- **Data extract**
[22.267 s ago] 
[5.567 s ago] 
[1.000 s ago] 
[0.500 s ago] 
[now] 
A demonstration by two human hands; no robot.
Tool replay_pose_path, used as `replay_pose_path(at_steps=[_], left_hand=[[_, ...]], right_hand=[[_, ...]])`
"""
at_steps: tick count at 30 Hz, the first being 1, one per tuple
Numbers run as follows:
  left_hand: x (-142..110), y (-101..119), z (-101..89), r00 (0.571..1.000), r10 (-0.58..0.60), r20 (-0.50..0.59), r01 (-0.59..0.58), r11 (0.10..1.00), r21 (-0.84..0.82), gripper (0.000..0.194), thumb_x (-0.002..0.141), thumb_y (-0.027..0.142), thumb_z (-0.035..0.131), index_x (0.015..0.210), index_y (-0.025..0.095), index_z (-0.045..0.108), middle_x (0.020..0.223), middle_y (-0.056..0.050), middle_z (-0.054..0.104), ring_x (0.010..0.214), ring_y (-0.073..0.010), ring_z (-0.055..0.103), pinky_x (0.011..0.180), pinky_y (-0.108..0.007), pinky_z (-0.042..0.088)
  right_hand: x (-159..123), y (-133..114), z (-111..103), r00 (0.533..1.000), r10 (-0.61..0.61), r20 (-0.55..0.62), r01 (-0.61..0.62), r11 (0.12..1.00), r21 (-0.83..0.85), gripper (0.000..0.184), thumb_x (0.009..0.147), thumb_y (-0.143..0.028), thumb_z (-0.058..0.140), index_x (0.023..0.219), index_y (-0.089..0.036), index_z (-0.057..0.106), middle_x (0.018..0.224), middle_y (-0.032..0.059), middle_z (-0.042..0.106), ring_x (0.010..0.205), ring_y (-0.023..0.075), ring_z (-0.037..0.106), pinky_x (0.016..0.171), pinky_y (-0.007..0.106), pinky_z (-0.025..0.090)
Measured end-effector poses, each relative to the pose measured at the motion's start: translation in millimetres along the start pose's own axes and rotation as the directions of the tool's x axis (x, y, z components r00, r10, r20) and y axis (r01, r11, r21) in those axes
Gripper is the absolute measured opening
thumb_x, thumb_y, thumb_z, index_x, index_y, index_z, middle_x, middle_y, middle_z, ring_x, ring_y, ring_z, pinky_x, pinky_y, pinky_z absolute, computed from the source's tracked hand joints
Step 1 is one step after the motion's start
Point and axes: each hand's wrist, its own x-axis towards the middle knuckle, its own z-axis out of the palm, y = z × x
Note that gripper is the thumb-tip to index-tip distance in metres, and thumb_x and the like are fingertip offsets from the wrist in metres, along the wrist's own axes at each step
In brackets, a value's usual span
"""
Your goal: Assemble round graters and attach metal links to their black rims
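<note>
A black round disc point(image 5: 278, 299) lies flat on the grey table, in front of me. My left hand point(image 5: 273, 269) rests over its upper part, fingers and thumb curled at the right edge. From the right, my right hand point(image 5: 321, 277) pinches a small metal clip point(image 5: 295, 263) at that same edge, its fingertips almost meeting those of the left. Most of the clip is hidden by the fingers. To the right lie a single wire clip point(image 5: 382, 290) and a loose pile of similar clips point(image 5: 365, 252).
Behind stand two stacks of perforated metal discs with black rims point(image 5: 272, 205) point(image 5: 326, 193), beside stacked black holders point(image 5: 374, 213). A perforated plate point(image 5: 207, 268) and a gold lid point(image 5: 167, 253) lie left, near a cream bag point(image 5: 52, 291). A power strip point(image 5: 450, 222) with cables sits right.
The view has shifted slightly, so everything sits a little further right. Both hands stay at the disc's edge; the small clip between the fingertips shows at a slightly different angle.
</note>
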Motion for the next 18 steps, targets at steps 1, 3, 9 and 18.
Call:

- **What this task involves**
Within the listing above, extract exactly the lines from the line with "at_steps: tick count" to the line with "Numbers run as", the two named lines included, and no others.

- **Response**
at_steps: tick count at 30 Hz, the first being 1, one per tuple
Numbers run as follows:

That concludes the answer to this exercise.